The other thing (perhaps explored in the rest of the article, but I can't bear to put myself though WaPo stuff in general any more) is the wounded break-down. I saw one report a few months back describing one battle's aftermath, and I was suprised by the high # of wounded who were only lightly injured and had returned to duty within 24 hours. The 7,000 number, to have much meaning, should be broken down this way.

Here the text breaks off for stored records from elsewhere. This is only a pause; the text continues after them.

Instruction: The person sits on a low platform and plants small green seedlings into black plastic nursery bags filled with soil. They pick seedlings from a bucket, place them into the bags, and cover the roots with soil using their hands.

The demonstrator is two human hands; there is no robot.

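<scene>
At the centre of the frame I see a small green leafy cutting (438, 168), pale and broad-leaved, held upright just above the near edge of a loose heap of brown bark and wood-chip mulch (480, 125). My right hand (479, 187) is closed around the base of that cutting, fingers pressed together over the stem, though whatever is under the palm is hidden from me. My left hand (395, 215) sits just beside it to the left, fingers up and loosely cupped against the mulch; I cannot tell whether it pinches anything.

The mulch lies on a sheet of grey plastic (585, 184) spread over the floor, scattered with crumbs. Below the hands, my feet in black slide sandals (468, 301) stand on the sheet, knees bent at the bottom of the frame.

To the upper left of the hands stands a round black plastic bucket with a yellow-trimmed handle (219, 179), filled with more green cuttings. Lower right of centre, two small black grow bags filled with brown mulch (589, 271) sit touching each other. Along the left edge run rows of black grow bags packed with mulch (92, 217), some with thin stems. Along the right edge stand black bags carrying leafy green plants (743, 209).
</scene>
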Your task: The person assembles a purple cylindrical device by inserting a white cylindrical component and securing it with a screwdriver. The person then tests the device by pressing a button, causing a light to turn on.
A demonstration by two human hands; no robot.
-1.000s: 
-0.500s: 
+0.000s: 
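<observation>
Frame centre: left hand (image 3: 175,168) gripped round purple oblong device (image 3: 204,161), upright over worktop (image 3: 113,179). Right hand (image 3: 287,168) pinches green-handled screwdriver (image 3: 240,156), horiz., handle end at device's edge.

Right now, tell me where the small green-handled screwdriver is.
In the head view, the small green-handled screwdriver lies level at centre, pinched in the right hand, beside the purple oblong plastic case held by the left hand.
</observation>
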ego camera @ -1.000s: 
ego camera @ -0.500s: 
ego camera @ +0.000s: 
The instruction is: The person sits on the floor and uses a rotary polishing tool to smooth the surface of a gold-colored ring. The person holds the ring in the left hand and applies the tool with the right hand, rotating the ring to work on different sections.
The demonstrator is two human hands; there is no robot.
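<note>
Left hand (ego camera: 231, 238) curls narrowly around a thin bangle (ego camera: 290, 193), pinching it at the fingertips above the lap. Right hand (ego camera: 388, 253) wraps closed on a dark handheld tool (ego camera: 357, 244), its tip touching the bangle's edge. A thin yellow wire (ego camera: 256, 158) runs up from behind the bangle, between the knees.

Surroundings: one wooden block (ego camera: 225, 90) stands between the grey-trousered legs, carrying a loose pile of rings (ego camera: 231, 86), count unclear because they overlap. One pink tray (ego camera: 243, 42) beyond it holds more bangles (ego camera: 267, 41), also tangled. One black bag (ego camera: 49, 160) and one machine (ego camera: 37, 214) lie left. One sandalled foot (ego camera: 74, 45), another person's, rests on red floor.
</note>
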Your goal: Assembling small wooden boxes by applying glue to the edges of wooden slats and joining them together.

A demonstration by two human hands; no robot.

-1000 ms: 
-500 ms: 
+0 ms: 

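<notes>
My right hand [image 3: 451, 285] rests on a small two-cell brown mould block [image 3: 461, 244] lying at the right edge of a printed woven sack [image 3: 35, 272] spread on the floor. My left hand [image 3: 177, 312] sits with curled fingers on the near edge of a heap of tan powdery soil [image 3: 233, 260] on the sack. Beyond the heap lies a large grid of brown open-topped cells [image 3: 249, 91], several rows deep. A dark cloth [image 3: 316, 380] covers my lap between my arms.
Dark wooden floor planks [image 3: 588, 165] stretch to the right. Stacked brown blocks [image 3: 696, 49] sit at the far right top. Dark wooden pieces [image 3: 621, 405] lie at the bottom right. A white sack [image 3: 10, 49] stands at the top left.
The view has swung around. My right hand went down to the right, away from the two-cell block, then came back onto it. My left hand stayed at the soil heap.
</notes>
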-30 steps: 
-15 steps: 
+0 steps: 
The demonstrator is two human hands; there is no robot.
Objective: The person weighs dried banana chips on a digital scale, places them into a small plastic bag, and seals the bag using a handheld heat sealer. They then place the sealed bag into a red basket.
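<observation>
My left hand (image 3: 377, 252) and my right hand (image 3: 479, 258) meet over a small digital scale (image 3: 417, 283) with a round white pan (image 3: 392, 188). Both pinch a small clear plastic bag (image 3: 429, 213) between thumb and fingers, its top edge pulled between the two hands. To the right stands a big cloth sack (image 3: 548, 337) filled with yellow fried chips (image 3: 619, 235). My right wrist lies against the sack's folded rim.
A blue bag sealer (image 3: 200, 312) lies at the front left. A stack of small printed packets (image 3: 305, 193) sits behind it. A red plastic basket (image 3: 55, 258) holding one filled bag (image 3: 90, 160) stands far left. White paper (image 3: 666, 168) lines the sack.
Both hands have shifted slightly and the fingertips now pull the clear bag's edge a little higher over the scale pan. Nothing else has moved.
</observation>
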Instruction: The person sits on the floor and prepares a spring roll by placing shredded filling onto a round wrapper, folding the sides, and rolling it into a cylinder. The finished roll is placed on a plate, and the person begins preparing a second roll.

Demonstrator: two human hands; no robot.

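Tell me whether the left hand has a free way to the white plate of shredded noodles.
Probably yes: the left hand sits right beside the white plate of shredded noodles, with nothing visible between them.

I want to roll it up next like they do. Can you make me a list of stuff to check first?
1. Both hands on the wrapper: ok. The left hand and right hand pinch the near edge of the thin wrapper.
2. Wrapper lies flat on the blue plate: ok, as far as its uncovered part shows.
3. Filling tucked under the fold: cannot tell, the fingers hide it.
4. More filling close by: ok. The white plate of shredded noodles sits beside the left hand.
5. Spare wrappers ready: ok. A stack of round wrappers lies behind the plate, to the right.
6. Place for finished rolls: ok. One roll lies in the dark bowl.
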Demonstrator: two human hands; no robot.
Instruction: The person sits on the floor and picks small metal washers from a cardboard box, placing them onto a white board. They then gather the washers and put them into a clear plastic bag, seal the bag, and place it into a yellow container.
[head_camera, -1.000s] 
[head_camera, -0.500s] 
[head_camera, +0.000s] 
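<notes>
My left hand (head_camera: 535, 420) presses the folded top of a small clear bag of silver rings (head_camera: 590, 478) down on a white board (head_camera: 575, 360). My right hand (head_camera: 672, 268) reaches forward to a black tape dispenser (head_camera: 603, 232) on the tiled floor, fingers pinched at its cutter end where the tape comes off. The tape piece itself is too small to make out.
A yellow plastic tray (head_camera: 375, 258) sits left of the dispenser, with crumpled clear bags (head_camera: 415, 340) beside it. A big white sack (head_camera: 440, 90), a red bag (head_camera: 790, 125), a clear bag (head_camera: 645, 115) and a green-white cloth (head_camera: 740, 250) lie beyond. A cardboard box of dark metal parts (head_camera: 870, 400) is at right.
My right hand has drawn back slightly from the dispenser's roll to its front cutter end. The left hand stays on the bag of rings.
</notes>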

The excerpt refers to the answer to its own implied question -- why the changing proportions of wounded vs. KIA -- without seeming to realize it. The answer is that the US is on the offensive (and also that units have learned, and improved their m.o.). The April anomaly was, I believe, entirely explained by a few incidents in which the bad guys took the unexpected initiative. I also believe most US fatalities have been in purely passive situations, i.e. roadside bombs and other situations where there is no ongoing exchange of fire. When there's combat, the other side loses, and loses real, real big, every time.

Gee, ya think that along with the pro forma disclaimer about the US side not releasing enemy KIA numbers, the Post might have made the entirely reasonable and obvious comment that enemy casualties are known to be hugely disproportionate, and that nearly every encounter with US forces is lethal to the bad guys, the main reason they mostly avoid such encounters? Nah, that would be editorializing, I guess .....

A USMC friend now in al-Anbar said before he headed out there last month that the "exchange ratio" of USMC and bad guys KIA in that province was approaching 1-50. Something to consider when the sporadic reports of one or two Marines KIA in western Iraq trickle in.
Posted by: Verlaine   2004-09-05 11:23:40 AM  

#2  The DU moonbats are pining away for the 21 deaths that'll put it at 1000. You can bet Kerry's camp's got slogans ready too. Assh&les
Posted by: Frank G   2004-09-05 11:00:47 AM  

#1  All hail American Combat Medicine.